Aynı söyleşide sevdiği yazarların kim olduğu sorusuna cevaben de şunları söylemişti Geçtan: “Şu yazarları severim diye bir şey söylemem mümkün değil, belki şu yazarın şu kitabıyla ilişki kurduğumu söyleyebilirim. Örneğin Italo Calvino’nun bir üçlemesi vardı, ama onlara neden o kadar ilgi duyduğumu bilemiyorum. Klasiklerle aram pek iyi olmadı, buna Dostoyevski de dahil. İngilizcede novel ve romance ayrı şeylerdir, Türkçede ise ikisinin tek bir karşılığı var, roman.
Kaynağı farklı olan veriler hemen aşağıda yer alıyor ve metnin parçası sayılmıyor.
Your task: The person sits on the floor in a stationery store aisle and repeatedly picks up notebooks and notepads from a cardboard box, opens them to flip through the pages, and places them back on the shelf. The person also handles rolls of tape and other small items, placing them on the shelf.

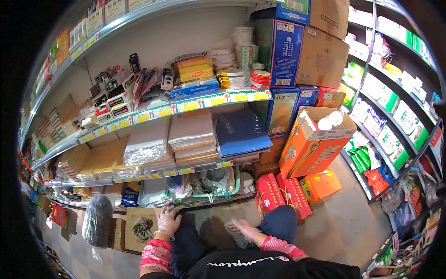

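My left hand [168, 222], in a clear plastic glove, is above my left knee, close to the edge of the bottom shelf; I see nothing held in it. My right hand [244, 229], gloved too, is beside my right knee with a greyish cloth [237, 237] at its fingers; whether it grips the cloth is unclear. In front, the bottom shelf holds a pale green plastic rack [238, 179] and wrapped items. A crumpled grey-brown cloth [142, 228] lies on a cardboard box [134, 212] left of my left hand.
A plastic-wrapped grey roll [98, 221] stands at the left. Red gift boxes [268, 195] and an orange carton [313, 150] stand at the right. Above are stacked paper packs [191, 136], a blue folder stack [240, 132] and shelf edges [174, 107]. Stocked racks [386, 104] line the far right.
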The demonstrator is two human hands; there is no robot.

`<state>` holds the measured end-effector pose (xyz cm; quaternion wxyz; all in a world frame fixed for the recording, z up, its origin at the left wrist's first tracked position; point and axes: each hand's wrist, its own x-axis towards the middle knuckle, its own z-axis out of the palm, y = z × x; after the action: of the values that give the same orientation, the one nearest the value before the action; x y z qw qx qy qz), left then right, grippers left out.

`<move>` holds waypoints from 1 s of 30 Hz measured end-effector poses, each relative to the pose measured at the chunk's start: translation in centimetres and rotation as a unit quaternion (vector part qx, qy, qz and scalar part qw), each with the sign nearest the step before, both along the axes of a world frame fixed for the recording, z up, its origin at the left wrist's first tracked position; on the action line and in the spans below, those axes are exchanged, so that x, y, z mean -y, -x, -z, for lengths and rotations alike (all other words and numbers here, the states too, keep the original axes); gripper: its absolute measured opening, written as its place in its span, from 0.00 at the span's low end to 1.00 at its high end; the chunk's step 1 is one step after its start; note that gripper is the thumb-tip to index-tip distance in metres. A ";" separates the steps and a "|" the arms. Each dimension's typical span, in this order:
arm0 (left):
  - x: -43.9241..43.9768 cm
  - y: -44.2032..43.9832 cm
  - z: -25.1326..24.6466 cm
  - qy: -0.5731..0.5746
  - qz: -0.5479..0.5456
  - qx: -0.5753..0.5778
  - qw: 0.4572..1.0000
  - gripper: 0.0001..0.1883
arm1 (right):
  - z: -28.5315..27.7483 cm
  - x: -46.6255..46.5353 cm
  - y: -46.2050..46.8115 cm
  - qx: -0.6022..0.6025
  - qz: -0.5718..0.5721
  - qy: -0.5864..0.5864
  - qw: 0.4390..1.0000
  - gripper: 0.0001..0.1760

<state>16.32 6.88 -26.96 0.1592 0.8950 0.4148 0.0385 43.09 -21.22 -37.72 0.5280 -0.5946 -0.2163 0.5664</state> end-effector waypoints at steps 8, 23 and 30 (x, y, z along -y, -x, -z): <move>0.4 0.3 -0.2 0.004 -0.040 0.100 0.994 0.22 | -17.9 1.5 -11.9 0.125 0.192 -0.201 0.952 0.33; 0.1 0.9 -0.3 0.004 -0.029 0.139 0.990 0.20 | -47.4 -10.8 -28.0 0.317 0.328 -0.115 0.882 0.66; 0.0 0.5 0.4 -0.008 -0.019 0.146 0.989 0.20 | -49.9 -14.4 -28.4 0.246 0.359 -0.053 0.899 0.66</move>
<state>15.86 6.88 -27.31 0.2107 0.8730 0.4034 0.1753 71.52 -6.81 12.17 0.6557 -0.7238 -0.1411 0.1618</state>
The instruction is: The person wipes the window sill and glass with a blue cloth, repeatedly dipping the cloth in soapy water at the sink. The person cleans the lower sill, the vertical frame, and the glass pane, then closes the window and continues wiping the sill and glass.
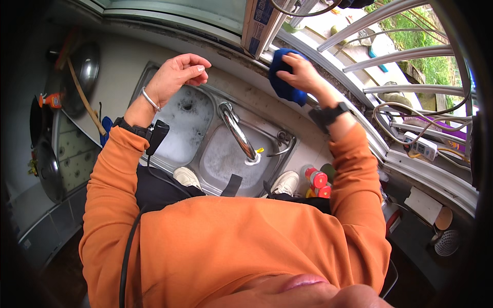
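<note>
A blue cloth [288, 89] is bunched under my right hand [299, 71]. That hand grips it against the white window frame at the sill, beside the window's upright edge. Above the left basin, my left hand [180, 73] hangs in the air with nothing in it, its fingers loosely curled and the thumb apart from them. Below both hands lies a stainless steel double sink [205, 154]. Foamy suds coat its left basin [181, 127], and cloudy water or film shows in the right basin [219, 161]. A chrome faucet [238, 133] reaches over the right basin.
Metal window bars [389, 57] curve along the right, with a power strip [420, 146] and looped cables there. Red-lidded jars [319, 179] stand right of the sink. At left are a wok lid [83, 77], an orange spray bottle [51, 101] and a wooden handle [83, 94].
</note>
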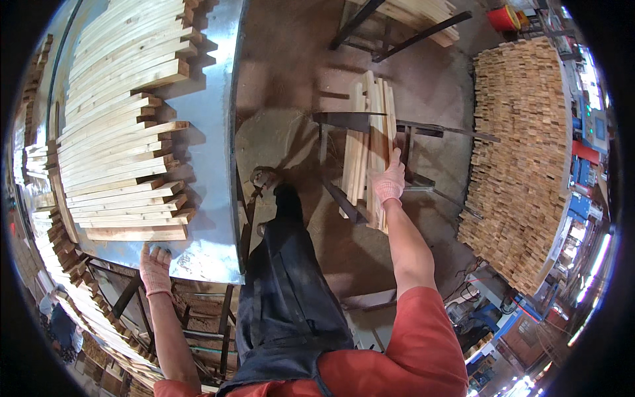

Novel’dan çok, romance ya da her ne deniyorsa o bana daha çekici geliyor galiba.”
Geçtan, 2000 yılında Filiz Aygündüz’ün sorularını yanıtladığı Milliyet Kitap & Sanat söyleşisinde, “Mevcut sözcükler anlatmak istediklerinize yetmiyor. O zaman hikâyeler içinde anlatmaya çalışıyorsunuz” demiş ve eklemişti: “Bana göre, insanlar almaya hazır oldukları noktaların karşılığını kitapta bulurlar. Geri kalanını görmezler. Hayatı, ona katıldığınız oranda öğrenirsiniz. Okuyarak ya da gözlem yoluyla öğrenilebilecek bir şey değil hayat.”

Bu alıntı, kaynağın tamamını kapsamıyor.